Kisah Waloejo Sedjati Korban Politik Peristiwa G30S PKI, Dari Orang Buangan dan Jadi Dokter Spesialis Bedah Cemerlang di Perancis
Ia juga menjadi saksi kedatangan Ketua CC PKI, DN Aidit pada September 1963. Aidit saat itu menyerukan: “Kelak, kalau PKI menang, ya seperti Koreanya kawan Kim Il Sung inilah sosialisme Indonesia akan kami bangun”. Ucapan Aidit segera jadi bahan propaganda dalam negeri Korea Utara, dicetak khusus lalu disebarkan ke seluruh negeri. Harian partai Rodong Shinmun memuatnya sebagai headline, radio dan televisi menyiarkannya berulang-ulang.

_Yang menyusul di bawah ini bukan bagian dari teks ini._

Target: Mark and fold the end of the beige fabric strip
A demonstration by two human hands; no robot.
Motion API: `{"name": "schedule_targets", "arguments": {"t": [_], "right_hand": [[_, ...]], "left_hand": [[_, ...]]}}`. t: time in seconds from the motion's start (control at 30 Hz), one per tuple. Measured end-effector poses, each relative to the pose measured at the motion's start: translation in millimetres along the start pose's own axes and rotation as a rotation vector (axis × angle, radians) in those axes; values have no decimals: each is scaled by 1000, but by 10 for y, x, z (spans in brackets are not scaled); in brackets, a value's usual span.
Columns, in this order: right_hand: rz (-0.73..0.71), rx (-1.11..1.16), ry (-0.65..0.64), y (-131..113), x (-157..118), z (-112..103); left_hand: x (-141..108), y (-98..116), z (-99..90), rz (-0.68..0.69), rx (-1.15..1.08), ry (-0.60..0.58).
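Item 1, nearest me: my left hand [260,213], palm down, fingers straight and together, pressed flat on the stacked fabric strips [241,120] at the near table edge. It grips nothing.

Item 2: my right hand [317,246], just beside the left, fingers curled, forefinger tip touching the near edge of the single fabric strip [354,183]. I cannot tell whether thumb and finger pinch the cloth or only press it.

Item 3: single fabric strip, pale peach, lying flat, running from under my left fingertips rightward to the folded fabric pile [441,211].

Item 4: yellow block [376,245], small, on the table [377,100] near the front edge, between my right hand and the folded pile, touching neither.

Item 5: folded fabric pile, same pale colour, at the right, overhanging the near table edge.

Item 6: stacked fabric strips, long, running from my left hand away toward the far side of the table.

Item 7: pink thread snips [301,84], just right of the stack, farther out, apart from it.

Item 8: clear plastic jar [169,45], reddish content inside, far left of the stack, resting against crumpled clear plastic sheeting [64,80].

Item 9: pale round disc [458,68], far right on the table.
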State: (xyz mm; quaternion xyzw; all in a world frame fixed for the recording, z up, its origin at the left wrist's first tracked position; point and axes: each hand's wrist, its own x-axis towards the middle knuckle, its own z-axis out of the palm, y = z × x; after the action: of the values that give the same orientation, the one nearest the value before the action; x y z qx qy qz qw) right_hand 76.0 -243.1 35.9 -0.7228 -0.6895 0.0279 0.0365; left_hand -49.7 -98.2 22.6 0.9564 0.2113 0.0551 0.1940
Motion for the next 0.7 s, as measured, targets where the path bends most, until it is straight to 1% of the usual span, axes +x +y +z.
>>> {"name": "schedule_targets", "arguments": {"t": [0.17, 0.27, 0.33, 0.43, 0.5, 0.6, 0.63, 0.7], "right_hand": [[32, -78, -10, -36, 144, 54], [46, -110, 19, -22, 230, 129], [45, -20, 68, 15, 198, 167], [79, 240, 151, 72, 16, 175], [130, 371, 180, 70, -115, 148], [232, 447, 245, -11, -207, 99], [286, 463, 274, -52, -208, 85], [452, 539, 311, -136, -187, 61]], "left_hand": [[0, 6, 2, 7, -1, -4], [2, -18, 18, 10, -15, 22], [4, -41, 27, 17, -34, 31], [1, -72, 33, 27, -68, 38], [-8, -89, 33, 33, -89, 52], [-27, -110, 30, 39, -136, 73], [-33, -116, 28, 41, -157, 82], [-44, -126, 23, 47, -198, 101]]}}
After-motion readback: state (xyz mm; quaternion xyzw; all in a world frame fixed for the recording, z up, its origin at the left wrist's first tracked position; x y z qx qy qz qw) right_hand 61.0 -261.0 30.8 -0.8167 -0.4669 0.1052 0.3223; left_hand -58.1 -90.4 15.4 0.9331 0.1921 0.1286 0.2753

Kunjungan terakhir petinggi Indonesia ke Pyongyang yang ia ingat adalah delegasi MPR yang dipimpin Ketua Chaerul Saleh di minggu keempat bulan September 1965, hari-hari menjelang sebuah peristiwa besar meletus di Tanah Air.
Beberapa hari sepulangnya delegasi MPR itu, pada 1 Oktober 1965 pagi, siaran radio Australia berbahasa Indonesia membawa kabar bagai bisul yang pecah di Pyongyang: Tanah Air berguncang oleh peristiwa G30S, penculikan dan pembunuhan enam jenderal Angkatan Darat di Jakarta pada 30 September 1965, lewat tengah malam.
Dalam kebingungan yang galau, kata Waloejo, “kami orang-orang Indonesia di Pyongyang — ketika itu ada tujuh mahasiswa dan dua sarjana yang sedang melakukan riset — hanya bisa meraba-raba.”
Berhari-hari tak ada berita resmi, kecuali kabar dari radio-radio luar negeri. Bahkan KBRI di Pyongyang pun tak bisa menjawab. “Perasaan kami dicengkam kecemasan luar biasa,” kata Waloejo.
Begitulah. Waktu berjalan dalam ketidakpastian. Pada awal 1967, Waloejo mendengar seorang Kolonel Angkatan Darat dari Indonesia tiba di Pyongyang. Beberapa hari kemudian, Waloejo dan kawan-kawan menerima surat pencabutan paspor Indonesia. Ia tak menyesal. “Apa artinya paspor dicabut dibanding kawan-kawan di Indonesia yang dikejar, disiksa dan dicabut nyawanya?”